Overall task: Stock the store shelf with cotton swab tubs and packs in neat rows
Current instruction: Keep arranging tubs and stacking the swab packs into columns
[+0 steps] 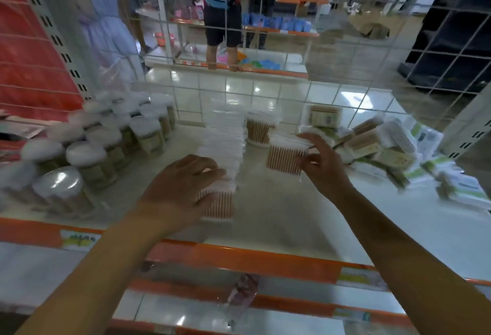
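A row of square clear cotton swab tubs (225, 146) runs from the shelf's front toward the wire back. My left hand (183, 188) rests flat with straight fingers on the front tub (220, 205) of that row. My right hand (324, 161) grips another square tub (284, 156) of wooden-stick swabs by its right side, just right of the row. One more tub (260, 128) stands behind it. Round lidded swab tubs (106, 143) fill the shelf's left in rows. Loose swab packs (385, 143) lie heaped at the right.
The white shelf (292, 217) has an orange front rail (239, 257) and a wire grid back (265, 90). A perforated upright (61, 42) stands at the left. Beyond the grid, people stand in an aisle by other shelves. A lower shelf sits beneath.
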The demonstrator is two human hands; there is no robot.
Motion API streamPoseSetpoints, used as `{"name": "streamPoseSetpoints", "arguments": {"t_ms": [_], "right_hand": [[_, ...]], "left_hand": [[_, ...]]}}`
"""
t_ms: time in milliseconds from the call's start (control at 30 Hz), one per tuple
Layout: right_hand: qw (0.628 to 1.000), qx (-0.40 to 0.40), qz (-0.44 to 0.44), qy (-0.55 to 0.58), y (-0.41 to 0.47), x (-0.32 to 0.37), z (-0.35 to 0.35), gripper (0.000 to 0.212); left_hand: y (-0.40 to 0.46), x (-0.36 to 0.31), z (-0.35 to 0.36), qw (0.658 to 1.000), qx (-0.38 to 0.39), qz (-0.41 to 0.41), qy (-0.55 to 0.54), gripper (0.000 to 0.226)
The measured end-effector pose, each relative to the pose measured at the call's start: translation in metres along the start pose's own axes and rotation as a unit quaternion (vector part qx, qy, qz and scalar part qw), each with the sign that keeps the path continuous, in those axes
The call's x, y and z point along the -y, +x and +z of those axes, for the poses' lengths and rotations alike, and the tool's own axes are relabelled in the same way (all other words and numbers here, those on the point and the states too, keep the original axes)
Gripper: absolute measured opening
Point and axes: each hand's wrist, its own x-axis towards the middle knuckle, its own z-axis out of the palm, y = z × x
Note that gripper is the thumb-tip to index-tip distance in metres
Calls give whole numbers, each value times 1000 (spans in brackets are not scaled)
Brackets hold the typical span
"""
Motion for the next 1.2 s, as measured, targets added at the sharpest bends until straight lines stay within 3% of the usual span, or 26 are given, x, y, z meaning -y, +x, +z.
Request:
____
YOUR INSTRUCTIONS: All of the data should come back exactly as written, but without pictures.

WRITTEN REPLY:
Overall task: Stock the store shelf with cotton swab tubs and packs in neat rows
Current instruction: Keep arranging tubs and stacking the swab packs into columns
[+0 steps] 
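A row of square clear cotton swab tubs (225, 146) runs from the shelf's front toward the wire back. My left hand (183, 188) rests flat with straight fingers on the front tub (220, 205) of that row. My right hand (324, 161) grips another square tub (284, 156) of wooden-stick swabs by its right side, just right of the row. One more tub (260, 128) stands behind it. Round lidded swab tubs (106, 143) fill the shelf's left in rows. Loose swab packs (385, 143) lie heaped at the right.
The white shelf (292, 217) has an orange front rail (239, 257) and a wire grid back (265, 90). A perforated upright (61, 42) stands at the left. Beyond the grid, people stand in an aisle by other shelves. A lower shelf sits beneath.
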The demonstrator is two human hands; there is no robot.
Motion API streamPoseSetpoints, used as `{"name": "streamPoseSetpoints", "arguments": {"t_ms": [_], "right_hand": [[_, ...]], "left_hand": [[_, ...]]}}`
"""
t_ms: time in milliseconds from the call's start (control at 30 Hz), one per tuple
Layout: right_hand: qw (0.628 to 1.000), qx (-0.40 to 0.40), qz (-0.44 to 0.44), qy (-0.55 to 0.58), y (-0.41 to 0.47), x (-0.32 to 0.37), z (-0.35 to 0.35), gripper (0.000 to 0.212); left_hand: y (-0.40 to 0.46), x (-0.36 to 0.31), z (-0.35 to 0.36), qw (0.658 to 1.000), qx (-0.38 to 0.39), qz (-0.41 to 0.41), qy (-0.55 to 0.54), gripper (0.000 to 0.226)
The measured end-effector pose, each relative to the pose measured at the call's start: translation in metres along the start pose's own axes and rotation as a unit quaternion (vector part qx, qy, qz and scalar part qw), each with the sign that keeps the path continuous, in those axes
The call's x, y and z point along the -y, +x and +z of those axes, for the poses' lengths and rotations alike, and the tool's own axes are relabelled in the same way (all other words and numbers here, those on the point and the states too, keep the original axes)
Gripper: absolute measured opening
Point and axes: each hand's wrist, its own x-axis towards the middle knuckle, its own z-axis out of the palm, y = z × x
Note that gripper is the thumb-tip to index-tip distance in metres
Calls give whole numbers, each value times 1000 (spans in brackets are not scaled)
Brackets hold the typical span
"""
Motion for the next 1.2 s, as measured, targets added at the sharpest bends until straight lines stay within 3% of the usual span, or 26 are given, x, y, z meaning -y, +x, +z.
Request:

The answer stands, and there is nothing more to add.